START DATASET RECORDS

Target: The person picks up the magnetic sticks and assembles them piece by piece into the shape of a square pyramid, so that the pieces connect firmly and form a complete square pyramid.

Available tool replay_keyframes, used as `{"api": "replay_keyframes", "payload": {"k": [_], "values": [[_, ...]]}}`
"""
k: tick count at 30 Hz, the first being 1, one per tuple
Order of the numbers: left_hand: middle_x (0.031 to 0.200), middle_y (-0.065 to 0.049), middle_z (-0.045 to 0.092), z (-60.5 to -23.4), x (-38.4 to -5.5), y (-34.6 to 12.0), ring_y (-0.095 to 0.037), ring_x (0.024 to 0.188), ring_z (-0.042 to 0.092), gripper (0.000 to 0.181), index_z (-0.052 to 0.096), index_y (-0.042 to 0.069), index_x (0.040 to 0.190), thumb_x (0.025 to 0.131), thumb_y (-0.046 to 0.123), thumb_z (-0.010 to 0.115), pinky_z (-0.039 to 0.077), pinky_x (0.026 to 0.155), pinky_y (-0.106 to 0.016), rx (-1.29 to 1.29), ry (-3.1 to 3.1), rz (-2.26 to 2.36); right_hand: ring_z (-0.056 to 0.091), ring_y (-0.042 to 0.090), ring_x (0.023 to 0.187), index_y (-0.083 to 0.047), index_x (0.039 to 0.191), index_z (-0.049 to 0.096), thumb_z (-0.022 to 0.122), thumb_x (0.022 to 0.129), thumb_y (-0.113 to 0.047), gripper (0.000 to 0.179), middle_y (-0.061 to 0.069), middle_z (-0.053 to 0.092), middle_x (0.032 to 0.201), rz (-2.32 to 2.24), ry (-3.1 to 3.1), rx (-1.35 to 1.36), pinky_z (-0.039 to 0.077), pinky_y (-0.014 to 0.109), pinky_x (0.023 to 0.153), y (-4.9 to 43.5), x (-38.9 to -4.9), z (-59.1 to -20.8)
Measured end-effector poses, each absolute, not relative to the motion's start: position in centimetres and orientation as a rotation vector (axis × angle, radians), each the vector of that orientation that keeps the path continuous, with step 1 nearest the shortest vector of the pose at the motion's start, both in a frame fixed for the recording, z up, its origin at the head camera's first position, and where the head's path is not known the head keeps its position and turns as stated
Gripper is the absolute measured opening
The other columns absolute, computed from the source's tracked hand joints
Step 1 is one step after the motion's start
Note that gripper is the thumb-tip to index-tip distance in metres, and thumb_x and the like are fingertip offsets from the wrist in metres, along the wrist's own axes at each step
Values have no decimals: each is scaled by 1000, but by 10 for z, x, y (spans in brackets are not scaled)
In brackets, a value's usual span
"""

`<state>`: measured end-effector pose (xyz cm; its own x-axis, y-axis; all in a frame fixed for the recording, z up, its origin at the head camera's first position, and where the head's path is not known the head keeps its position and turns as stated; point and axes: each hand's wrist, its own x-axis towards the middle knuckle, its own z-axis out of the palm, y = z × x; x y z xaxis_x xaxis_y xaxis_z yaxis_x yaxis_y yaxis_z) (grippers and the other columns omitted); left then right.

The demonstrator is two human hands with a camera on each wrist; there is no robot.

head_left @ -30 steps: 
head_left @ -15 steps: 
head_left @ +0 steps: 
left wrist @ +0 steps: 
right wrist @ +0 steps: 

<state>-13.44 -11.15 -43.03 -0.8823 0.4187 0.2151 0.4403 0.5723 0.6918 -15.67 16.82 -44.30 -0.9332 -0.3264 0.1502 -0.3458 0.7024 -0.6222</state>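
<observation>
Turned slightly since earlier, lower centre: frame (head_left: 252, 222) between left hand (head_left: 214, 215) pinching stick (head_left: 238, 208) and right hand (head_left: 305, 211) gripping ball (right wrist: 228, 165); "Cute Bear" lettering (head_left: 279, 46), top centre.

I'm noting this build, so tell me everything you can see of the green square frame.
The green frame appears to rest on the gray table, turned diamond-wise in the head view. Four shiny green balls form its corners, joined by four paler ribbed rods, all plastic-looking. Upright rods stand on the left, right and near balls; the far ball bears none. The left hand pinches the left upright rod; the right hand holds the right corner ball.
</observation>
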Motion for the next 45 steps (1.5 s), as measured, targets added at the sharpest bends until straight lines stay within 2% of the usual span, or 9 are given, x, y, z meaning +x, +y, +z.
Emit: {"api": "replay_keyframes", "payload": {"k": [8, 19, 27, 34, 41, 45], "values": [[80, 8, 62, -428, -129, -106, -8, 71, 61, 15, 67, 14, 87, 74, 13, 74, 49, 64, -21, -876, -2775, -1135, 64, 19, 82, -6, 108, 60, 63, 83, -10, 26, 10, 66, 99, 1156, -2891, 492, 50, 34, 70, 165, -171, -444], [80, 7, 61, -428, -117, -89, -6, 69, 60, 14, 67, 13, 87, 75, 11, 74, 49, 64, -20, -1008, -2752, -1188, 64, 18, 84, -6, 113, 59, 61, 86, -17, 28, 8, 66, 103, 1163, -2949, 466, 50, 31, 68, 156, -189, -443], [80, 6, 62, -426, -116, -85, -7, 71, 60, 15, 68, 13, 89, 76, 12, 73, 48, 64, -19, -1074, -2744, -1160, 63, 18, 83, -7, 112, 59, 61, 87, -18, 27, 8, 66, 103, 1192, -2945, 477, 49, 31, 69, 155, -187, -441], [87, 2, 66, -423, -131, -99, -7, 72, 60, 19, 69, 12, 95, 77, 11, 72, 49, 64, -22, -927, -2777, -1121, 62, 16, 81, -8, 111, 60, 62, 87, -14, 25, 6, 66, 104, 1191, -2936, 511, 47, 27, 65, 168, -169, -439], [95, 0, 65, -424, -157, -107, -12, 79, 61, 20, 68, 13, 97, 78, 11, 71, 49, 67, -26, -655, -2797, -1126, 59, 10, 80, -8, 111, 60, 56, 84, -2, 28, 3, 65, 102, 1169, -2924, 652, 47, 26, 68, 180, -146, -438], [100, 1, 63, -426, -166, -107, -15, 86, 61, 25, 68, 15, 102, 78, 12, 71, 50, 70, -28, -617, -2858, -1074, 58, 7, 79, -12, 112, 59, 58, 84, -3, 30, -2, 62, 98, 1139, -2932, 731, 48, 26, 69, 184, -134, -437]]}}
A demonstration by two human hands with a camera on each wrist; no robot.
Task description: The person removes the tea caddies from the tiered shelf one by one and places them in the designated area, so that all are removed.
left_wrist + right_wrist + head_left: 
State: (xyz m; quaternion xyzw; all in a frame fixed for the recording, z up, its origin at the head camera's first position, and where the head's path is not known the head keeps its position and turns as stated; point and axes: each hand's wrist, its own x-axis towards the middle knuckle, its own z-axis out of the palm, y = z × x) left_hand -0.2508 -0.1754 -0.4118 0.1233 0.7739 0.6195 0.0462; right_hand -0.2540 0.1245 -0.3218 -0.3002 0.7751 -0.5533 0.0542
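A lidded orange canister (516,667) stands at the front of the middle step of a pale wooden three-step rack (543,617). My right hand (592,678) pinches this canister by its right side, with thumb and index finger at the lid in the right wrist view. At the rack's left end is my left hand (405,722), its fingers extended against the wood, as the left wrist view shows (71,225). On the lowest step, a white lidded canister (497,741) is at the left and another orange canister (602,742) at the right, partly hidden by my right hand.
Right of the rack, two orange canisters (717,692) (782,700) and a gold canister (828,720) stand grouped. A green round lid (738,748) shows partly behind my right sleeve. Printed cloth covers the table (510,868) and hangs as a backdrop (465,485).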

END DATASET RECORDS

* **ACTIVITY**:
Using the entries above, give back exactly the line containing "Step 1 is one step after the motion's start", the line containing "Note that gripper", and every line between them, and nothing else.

* **RESPONSE TO THE EXERCISE**:
Step 1 is one step after the motion's start
Note that gripper is the thumb-tip to index-tip distance in metres, and thumb_x and the like are fingertip offsets from the wrist in metres, along the wrist's own axes at each step

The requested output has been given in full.